Sharma is the Chief of Dr. R. P. Centre for Ophthalmic Sciences since 2012 and has held the position of a professor at the Faculty of Medicine and Health Sciences, United Arab Emirates University since 1992, reportedly the first ophthalmologist to be appointed at the university. He heads two Government of India initiatives, the Task Force on Prevention and Control of Diabetic Retinopathy Group as its chairman and the National Task Force on Prevention of Blindness from Retinopathy of Prematurity as its co-chairman. He also serves as an advisor to the Ministry of Health and Family Welfare and as a director of the South East Asia Centre for Ophthalmology of the World Health Organization.

==Legacy and achievements==
Sharma, who is known to have introduced many innovations in vitreo-retinal surgery, have trained many professionals in the procedure in India and abroad and is credited with the performance of over 20,000 surgeries. He has published 193 medical papers in national and international peer reviewed journals and holds a ResearchGate score of 34.86, putting him in the upper 8 percent of the online repository publications, with his citation index standing above 1000. He has authored eleven books and has contributed 46 chapters in books published by other authors. The Year Book of Ophthalmology carries 2 chapters and four abstracts written by Sharma. He was also involved in many clinical trials conducted in India.

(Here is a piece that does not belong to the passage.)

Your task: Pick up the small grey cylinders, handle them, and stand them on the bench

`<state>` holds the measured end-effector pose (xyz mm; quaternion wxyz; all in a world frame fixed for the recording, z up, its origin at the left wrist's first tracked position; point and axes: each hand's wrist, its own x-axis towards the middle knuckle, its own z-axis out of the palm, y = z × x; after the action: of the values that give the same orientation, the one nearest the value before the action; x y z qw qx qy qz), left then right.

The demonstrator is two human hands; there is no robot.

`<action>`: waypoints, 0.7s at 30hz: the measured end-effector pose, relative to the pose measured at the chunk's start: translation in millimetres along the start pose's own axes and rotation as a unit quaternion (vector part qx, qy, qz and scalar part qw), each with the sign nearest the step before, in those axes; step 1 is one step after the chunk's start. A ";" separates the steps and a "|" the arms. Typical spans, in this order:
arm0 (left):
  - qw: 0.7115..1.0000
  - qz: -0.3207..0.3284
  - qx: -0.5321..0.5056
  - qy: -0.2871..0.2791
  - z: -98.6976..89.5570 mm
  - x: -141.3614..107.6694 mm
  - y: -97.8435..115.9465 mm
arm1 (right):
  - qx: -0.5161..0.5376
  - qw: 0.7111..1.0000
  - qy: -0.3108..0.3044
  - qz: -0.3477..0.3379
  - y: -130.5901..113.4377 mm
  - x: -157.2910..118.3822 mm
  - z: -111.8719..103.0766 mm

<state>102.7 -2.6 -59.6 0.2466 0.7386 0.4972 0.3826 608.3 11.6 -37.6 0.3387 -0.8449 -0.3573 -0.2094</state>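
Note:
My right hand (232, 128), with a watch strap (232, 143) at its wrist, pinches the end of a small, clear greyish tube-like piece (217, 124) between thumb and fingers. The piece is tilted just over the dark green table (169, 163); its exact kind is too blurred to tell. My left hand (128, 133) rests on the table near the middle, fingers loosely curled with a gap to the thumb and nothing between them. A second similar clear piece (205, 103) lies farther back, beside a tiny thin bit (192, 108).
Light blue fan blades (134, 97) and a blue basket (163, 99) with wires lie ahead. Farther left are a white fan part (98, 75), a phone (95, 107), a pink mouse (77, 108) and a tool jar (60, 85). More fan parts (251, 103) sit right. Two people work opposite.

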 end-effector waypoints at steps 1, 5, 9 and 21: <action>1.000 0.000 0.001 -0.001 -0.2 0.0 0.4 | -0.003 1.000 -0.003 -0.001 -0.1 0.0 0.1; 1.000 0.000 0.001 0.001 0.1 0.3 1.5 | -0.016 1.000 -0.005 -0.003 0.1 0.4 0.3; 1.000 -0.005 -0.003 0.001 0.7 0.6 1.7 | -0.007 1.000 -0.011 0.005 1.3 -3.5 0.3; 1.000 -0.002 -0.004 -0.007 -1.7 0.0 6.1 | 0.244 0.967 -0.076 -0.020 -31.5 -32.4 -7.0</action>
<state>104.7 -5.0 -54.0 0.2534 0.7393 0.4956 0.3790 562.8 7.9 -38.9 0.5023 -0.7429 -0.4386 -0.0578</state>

Sharma has presented papers at 229 national and international conferences including the first international meeting on Light and Oxygen Toxicity to the Eye and has a scientific exhibit displayed at the American Academy of Ophthalmology. He was an invited guest speaker at the Annual Conference of American Academy of Ophthalmology, San Francisco in 2006 and 2009 where he delivered lectures on Minimally Invasive Vitreous Surgery: Sutureless 20, 23 and 25 Gauge System, Silicon Oil in Vitreo-Retinal Surgery and Wide Angle Vitreous Surgery. He is a peer reviewer for many international scientific journals and publications such as American Journal of Ophthalmology, Indian Journal of Ophthalmology, British Journal of Medical Groups, British Journal of Ophthalmology, Paediatric Ophthalmology and Strabismus 2010 and has been the chief editor of Jaypee's Video Atlas of Vitreo-Retinal Surgery (with 12 DVD Roms).

==Positions and awards==
He is a life member of American Academy of Ophthalmology, All India Ophthalmological Society, Delhi Ophthalmological Society, National Society for the Prevention of Blindness, Ocular Trauma Society of India, Glaucoma Society of India and Vitreo-retinal society of India. He is also a member of New York Academy of Sciences, AIIMS Ophthalmic Research Association, AAO International Faculty Registry, and AAO Eye Care Volunteer Registry. Marquis Who's Who in Medicine and Healthcare carried his name in its 2002-13 editions.

Sharma received Front Row Surgical Video Award in 2008 and Academic Achievement Award in 2009 from the American Academy of Ophthalmology. The Government of India included him the Republic Day honours list, in 2015, for the civilian award of Padma Shri.